What needs to be done: A copy of the listing below is needed, exact in every line and without images.

Source material:
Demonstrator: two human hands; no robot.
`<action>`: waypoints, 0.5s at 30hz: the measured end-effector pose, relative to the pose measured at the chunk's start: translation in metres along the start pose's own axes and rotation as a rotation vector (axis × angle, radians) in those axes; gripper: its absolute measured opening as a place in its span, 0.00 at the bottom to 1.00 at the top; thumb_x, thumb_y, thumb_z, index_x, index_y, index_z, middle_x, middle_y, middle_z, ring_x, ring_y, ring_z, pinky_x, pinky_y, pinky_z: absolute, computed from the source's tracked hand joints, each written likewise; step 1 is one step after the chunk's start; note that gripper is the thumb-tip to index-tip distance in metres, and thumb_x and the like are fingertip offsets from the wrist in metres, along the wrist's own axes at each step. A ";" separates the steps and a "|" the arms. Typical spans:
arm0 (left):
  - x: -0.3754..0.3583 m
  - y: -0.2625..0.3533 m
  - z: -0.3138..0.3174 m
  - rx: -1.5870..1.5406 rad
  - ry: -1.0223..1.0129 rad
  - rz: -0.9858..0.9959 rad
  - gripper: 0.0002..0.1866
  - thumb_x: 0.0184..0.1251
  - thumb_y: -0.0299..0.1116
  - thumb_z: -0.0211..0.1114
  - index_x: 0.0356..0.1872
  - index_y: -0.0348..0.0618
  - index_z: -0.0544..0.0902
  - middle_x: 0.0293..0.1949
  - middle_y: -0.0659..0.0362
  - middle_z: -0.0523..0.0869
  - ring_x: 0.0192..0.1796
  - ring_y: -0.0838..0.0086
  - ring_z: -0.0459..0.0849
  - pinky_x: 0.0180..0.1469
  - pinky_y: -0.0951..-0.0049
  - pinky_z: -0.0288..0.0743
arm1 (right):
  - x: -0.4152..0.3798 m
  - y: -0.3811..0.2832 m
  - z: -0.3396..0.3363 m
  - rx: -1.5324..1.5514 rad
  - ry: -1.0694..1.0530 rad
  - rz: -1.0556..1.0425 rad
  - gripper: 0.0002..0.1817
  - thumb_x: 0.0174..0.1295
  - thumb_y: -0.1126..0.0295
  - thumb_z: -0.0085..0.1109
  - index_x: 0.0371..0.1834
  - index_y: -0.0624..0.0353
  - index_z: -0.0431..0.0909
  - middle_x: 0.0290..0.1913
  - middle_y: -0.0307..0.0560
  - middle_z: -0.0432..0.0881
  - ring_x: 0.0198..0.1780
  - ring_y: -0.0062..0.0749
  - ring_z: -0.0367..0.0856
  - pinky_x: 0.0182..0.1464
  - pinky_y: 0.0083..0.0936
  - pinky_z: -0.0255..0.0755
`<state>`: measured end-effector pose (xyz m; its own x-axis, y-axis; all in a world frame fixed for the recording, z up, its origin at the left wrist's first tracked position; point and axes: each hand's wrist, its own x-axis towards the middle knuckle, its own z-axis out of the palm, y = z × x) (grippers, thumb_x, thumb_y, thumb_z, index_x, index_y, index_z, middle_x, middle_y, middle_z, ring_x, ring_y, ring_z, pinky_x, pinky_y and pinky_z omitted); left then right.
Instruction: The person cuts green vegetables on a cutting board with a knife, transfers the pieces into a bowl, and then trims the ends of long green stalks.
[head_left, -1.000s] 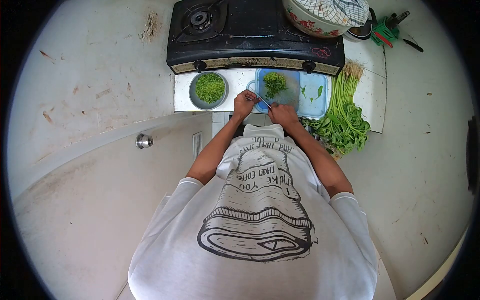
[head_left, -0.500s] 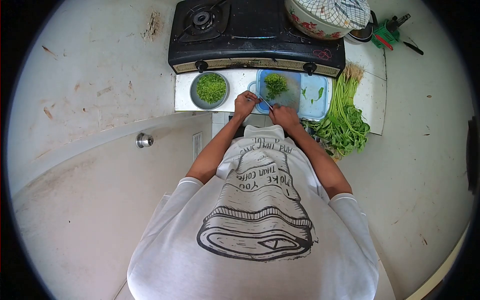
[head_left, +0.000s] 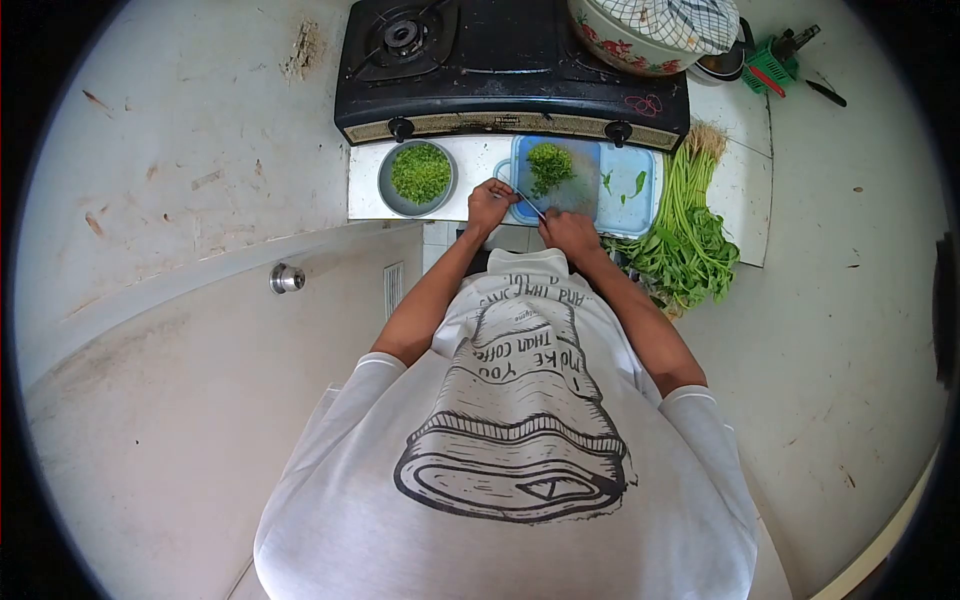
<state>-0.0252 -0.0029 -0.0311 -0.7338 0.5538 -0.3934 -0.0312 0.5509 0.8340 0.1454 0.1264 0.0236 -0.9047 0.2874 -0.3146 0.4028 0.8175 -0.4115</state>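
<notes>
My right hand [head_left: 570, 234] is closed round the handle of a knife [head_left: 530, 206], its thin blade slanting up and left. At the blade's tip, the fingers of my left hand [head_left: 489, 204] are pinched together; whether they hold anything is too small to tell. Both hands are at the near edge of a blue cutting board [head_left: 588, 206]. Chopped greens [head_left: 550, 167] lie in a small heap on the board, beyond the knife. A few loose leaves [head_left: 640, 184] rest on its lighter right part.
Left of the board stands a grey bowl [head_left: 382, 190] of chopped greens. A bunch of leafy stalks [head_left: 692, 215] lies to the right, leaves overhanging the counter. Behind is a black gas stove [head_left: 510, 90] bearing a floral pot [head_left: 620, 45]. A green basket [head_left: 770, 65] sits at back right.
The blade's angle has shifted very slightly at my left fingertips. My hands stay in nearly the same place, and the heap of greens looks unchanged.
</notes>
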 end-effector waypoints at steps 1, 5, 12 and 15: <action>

Answer to the exercise:
Demonstrator: two human hands; no robot.
`<action>`: waypoints, 0.5s at 30hz: the measured end-effector pose, relative to the pose measured at the chunk's start: translation in metres along the start pose's own axes and rotation as a rotation vector (axis × angle, radians) in those axes; gripper: its absolute measured opening as a place in its span, 0.00 at the bottom to 1.00 at the top; thumb_x, thumb_y, thumb_z, index_x, index_y, index_z, middle_x, middle_y, middle_z, ring_x, ring_y, ring_z, pinky_x, pinky_y, pinky_z: absolute, computed from the source's tracked hand joints, each written likewise; step 1 is one step after the chunk's start; note that gripper is the thumb-tip to index-tip distance in metres, and thumb_x and the like are fingertip offsets from the wrist in metres, along the wrist's own axes at each step. A ";" separates the steps and a "|" the arms. Typical spans:
arm0 (left):
  - x: -0.3754..0.3583 m
  - y: -0.2625..0.3533 m
  - z: -0.3138..0.3174 m
  - rx: -1.5870..1.5406 rad
  - ry: -1.0223..1.0129 rad
  - rz: -0.9858..0.9959 rad
  - gripper: 0.0002..0.1866
  - thumb_x: 0.0184..0.1251
  - thumb_y: -0.0299..0.1116
  - thumb_z: -0.0211..0.1114
  - index_x: 0.0356..0.1872
  - index_y: -0.0348..0.0618
  - index_z: -0.0544..0.0902
  - middle_x: 0.0293..0.1949
  - middle_y: -0.0659..0.0362
  - middle_z: -0.0523..0.0869
  - ring_x: 0.0192..0.1796
  - ring_y: -0.0838..0.0086
  - ring_z: -0.0459..0.0849
  - pinky_x: 0.0180..0.1469
  - pinky_y: -0.0951..-0.0049
  - pinky_z: -0.0288..0.0743
arm1 (right):
  - x: -0.4152..0.3798 m
  - y: -0.3811..0.2832 m
  - z: -0.3396..0.3363 m
  - rx: -1.5324..1.5514 rad
  - ry: -1.0694..1.0530 rad
  - rz: -1.0556..1.0425 rad
  - gripper: 0.0002..0.1817
  - thumb_x: 0.0174..0.1295
  - thumb_y: -0.1126..0.0295
  - thumb_z: -0.0085..0.1109
  - index_x: 0.0371..0.1834
  - index_y: -0.0624..0.0353
  - index_z: -0.0431..0.0909
  - middle_x: 0.0290..0.1913
  - middle_y: -0.0307..0.0560
  - middle_z: -0.0432..0.0881
  - ring_x: 0.0198..0.1780
  - ring_y: -0.0062..0.0749
  - ring_z: -0.0367..0.0856
  - pinky_x: 0.0182..0.1464
  - pinky_y: 0.0083..0.0936
  - pinky_z: -0.0255..0.0755
`<state>`: measured end-effector pose (xyz m; its own x-axis, y-axis; all in a world frame fixed for the recording, z up, its origin at the left wrist's first tracked position; point and axes: each hand's wrist, its own x-axis towards the middle knuckle, its own z-axis out of the palm, y = z × x) (grippers, thumb_x, thumb_y, thumb_z, index_x, index_y, index_z, middle_x, middle_y, middle_z, ring_x, ring_y, ring_z, pinky_x, pinky_y and pinky_z omitted); left then right.
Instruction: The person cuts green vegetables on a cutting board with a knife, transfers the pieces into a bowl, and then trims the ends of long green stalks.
[head_left, -1.000s] 
[head_left, -0.500s] 
[head_left, +0.000s] 
<state>-0.0252 -0.0029 -0.0311 -0.7338 0.5538 -0.3934 -0.0312 0.5509 0.8340 0.1454 0.1264 0.0236 -0.9047 0.2874 -0.3146 0.4028 0.8175 -0.4115</state>
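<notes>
My right hand [head_left: 570, 234] is closed round the handle of a knife [head_left: 530, 206], its thin blade slanting up and left. At the blade's tip, the fingers of my left hand [head_left: 489, 204] are pinched together; whether they hold anything is too small to tell. Both hands are at the near edge of a blue cutting board [head_left: 588, 206]. Chopped greens [head_left: 550, 167] lie in a small heap on the board, beyond the knife. A few loose leaves [head_left: 640, 184] rest on its lighter right part.
Left of the board stands a grey bowl [head_left: 382, 190] of chopped greens. A bunch of leafy stalks [head_left: 692, 215] lies to the right, leaves overhanging the counter. Behind is a black gas stove [head_left: 510, 90] bearing a floral pot [head_left: 620, 45]. A green basket [head_left: 770, 65] sits at back right.
The blade's angle has shifted very slightly at my left fingertips. My hands stay in nearly the same place, and the heap of greens looks unchanged.
</notes>
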 end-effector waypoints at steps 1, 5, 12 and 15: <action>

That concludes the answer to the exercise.